Try it
The line containing "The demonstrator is" marks the end; copy exactly all lines from the start of the material up to and including it.

[[ Input data, beginning ]]

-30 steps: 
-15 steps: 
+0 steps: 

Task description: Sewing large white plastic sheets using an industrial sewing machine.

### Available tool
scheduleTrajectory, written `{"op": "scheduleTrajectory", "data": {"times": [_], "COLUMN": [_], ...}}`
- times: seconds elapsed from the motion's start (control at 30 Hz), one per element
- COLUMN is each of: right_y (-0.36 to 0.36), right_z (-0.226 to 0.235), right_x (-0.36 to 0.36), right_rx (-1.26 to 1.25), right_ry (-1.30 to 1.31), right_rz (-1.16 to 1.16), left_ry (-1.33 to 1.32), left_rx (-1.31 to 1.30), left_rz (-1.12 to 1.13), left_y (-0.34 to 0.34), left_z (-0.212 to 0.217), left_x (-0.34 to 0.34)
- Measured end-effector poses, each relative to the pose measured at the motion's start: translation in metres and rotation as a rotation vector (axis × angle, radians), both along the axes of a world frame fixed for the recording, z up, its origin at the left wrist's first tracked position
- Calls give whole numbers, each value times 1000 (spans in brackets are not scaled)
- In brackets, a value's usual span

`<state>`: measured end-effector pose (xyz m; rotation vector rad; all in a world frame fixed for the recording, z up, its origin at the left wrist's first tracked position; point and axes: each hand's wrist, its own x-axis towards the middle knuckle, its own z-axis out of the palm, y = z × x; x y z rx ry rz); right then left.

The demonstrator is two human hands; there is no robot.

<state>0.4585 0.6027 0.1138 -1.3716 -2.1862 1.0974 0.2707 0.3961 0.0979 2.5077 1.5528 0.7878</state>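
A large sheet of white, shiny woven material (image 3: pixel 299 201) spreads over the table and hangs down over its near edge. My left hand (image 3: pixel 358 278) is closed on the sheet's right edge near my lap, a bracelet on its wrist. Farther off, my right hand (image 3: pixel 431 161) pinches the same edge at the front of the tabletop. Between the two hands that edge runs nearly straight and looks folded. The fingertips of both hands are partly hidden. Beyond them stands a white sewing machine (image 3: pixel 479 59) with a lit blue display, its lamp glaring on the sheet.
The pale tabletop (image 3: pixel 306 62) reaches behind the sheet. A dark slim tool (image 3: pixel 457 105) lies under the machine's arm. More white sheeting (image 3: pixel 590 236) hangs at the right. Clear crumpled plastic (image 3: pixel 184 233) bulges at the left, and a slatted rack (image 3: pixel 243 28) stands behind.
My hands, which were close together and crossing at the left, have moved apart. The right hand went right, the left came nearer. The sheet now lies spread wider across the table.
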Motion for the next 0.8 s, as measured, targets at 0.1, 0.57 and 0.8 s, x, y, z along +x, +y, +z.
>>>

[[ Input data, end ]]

Result of the exercise
-30 steps: 
-15 steps: 
+0 steps: 

Task description: Sewing large white plastic sheets using an industrial sewing machine.

### Available tool
scheduleTrajectory, written `{"op": "scheduleTrajectory", "data": {"times": [_], "COLUMN": [_], ...}}`
- times: seconds elapsed from the motion's start (control at 30 Hz), one per element
- COLUMN is each of: right_y (-0.36 to 0.36), right_z (-0.226 to 0.235), right_x (-0.36 to 0.36), right_rx (-1.26 to 1.25), right_ry (-1.30 to 1.31), right_rz (-1.16 to 1.16), left_ry (-1.33 to 1.32), left_rx (-1.31 to 1.30), left_rz (-1.12 to 1.13), left_y (-0.34 to 0.34), left_z (-0.212 to 0.217), left_x (-0.34 to 0.34)
- Measured end-effector poses, each relative to the pose measured at the motion's start: translation in metres and rotation as a rotation vector (axis × angle, radians), both along the axes of a world frame fixed for the recording, z up, its origin at the left wrist's first tracked position
- Calls give whole numbers, each value times 1000 (spans in brackets are not scaled)
- In brackets, a value's usual span

`<state>`: measured end-effector pose (xyz m; rotation vector rad; all in a world frame fixed for the recording, z up, its origin at the left wrist's first tracked position; point and axes: each hand's wrist, its own x-axis towards the middle knuckle, its own z-axis out of the palm, y = z × x; x y z rx ry rz); right then left.

The demonstrator is two human hands; there is no robot.

No more work remains for this exercise.